* _WHAT THE EXERCISE ASKS_
When you transcribe the data below, reproduce every line exactly and leave each picture out.

* _DATA EXTRACT_

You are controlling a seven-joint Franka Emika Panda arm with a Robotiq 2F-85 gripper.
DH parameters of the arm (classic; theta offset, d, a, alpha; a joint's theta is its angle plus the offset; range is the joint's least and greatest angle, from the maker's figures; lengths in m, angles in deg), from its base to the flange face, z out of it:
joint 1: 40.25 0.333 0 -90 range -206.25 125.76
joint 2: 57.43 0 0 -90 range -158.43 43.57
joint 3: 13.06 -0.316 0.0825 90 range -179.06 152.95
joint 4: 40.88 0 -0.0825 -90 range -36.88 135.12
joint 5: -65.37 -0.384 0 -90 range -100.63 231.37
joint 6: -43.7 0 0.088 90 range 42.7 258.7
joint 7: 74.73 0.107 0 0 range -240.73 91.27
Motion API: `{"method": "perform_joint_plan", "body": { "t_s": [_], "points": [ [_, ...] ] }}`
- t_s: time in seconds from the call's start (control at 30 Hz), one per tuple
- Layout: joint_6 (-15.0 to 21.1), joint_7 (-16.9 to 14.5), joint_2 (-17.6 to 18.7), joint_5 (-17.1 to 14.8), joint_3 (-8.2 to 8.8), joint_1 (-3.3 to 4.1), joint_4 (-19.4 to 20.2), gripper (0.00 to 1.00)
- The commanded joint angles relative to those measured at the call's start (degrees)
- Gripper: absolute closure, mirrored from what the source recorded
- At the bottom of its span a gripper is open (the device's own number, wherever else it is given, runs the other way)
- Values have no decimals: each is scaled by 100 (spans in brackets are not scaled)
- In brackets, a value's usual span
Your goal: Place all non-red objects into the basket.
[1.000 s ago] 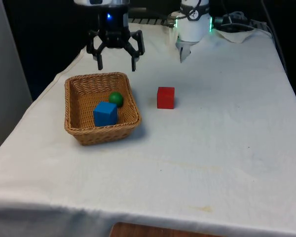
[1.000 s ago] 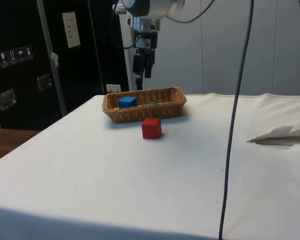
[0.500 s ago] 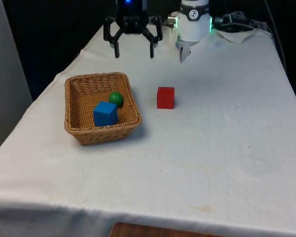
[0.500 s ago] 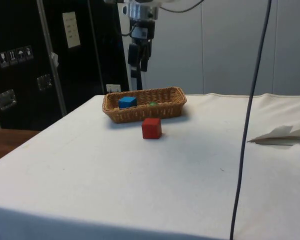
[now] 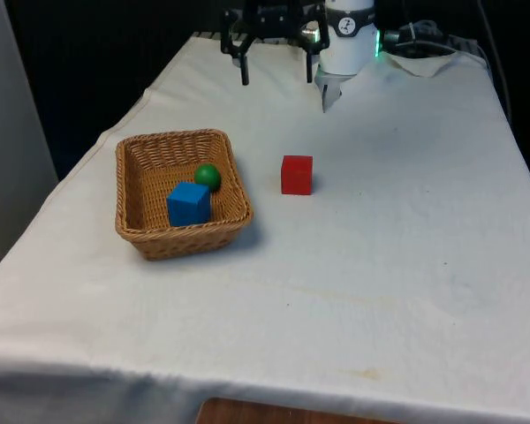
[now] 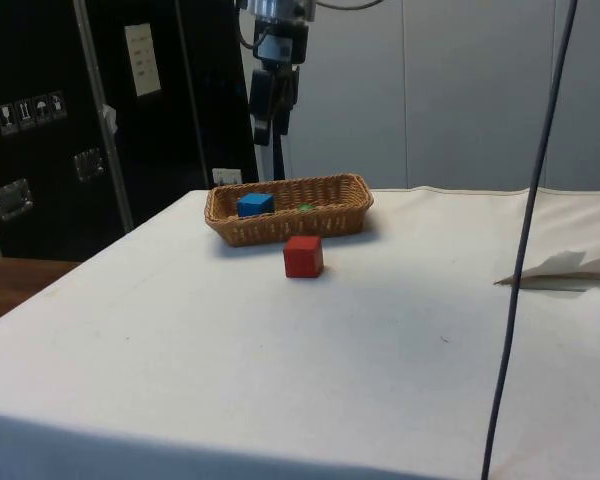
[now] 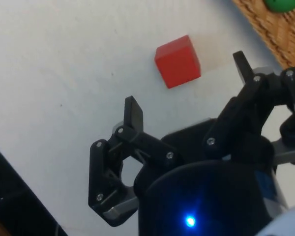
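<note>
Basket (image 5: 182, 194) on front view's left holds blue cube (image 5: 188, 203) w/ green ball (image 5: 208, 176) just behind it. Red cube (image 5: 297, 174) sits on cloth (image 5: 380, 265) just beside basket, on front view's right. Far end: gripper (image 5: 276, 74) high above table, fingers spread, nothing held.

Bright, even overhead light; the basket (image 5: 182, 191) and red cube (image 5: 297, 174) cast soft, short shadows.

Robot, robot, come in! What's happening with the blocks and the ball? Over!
Gripper open, empty, high above the table. Blue cube and green ball inside the basket. Red cube on the cloth beside it. Nothing in the way.
</note>
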Motion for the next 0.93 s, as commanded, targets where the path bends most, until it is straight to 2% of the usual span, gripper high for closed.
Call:
{"method": "perform_joint_plan", "body": {
  "t_s": [0.0, 0.03, 0.07, 0.1, 0.27, 0.3, 0.33, 0.37, 0.53, 0.57, 0.6, 0.73, 0.87, 0.9],
  "points": [
    [80, 166, -74, 160, -17, 34, 69, 0],
    [86, 206, -115, 183, -52, 34, 97, 0],
    [6, 115, -132, 86, -97, 0, 80, 0],
    [103, 269, -189, 229, -120, 29, 155, 0],
    [160, 418, -378, 304, -321, 23, 309, 0],
    [178, 435, -407, 309, -350, 23, 338, 0],
    [97, 309, -390, 178, -361, 0, 298, 0],
    [195, 453, -430, 315, -384, 17, 361, 0],
    [269, 550, -573, 327, -579, 17, 504, 0],
    [183, 407, -561, 183, -584, 0, 470, 0],
    [281, 561, -602, 332, -613, 11, 533, 0],
    [309, 647, -728, 338, -779, 0, 647, 0],
    [327, 607, -768, 275, -831, -11, 688, 0],
    [241, 533, -773, 189, -825, 0, 659, 0]
  ]
}}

* _SOLUTION_
You are controlling a seven-joint Franka Emika Panda arm with a Robotiq 2F-85 gripper.
DH parameters of the arm (classic; theta offset, d, a, alpha; a joint's theta is its angle plus the offset; range is the joint's least and greatest angle, from the maker's figures; lengths in m, angles in deg), from its base to the flange face, z out of it:
joint 1: 40.25 0.333 0 -90 range -206.25 125.76
joint 2: 57.43 0 0 -90 range -158.43 43.57
joint 3: 13.06 -0.316 0.0825 90 range -179.06 152.95
joint 4: 40.88 0 -0.0825 -90 range -36.88 135.12
joint 5: -65.37 -0.384 0 -90 range -100.63 231.37
joint 6: -43.7 0 0.088 90 range 42.7 258.7
joint 7: 74.73 0.107 0 0 range -240.73 91.27
Motion API: `{"method": "perform_joint_plan", "body": { "t_s": [_], "points": [ [_, ...] ] }}`
- t_s: time in seconds from the call's start (control at 30 Hz), one per tuple
- Layout: joint_6 (-15.0 to 21.1), joint_7 (-16.9 to 14.5), joint_2 (-17.6 to 18.7), joint_5 (-17.1 to 14.8), joint_3 (-8.2 to 8.8), joint_1 (-3.3 to 4.1), joint_4 (-19.4 to 20.2), gripper (0.00 to 1.00)
- The commanded joint angles relative to those measured at the call's start (degrees)
- Gripper: absolute closure, mirrored from what the source recorded
- At the bottom of its span a gripper is open (the device's own number, wherever else it is given, runs the other way)
- Values have no decimals: each is scaled by 100 (spans in brackets are not scaled)
- In brackets, a value's usual span
Your goal: Place all non-red objects into the basket.
[1.000 s ago] 
[1.000 s ago] 
[0.500 s ago] 
[0.500 s ago] 
[now] 
[now] 
[now] 
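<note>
Basket (image 5: 182, 194) on front view's left holds blue cube (image 5: 188, 203) w/ green ball (image 5: 208, 176) just behind it. Red cube (image 5: 297, 174) sits on cloth (image 5: 380, 265) just beside basket, on front view's right. Far end: gripper (image 5: 276, 74) high above table, fingers spread, nothing held.

Bright, even overhead light; the basket (image 5: 182, 191) and red cube (image 5: 297, 174) cast soft, short shadows.

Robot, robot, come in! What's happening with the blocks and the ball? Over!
Gripper open, empty, high above the table. Blue cube and green ball inside the basket. Red cube on the cloth beside it. Nothing in the way.
</note>
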Motion for the next 0.93 s, as commanded, targets where the path bends most, until it is straight to 2% of the usual span, gripper high for closed.
Call:
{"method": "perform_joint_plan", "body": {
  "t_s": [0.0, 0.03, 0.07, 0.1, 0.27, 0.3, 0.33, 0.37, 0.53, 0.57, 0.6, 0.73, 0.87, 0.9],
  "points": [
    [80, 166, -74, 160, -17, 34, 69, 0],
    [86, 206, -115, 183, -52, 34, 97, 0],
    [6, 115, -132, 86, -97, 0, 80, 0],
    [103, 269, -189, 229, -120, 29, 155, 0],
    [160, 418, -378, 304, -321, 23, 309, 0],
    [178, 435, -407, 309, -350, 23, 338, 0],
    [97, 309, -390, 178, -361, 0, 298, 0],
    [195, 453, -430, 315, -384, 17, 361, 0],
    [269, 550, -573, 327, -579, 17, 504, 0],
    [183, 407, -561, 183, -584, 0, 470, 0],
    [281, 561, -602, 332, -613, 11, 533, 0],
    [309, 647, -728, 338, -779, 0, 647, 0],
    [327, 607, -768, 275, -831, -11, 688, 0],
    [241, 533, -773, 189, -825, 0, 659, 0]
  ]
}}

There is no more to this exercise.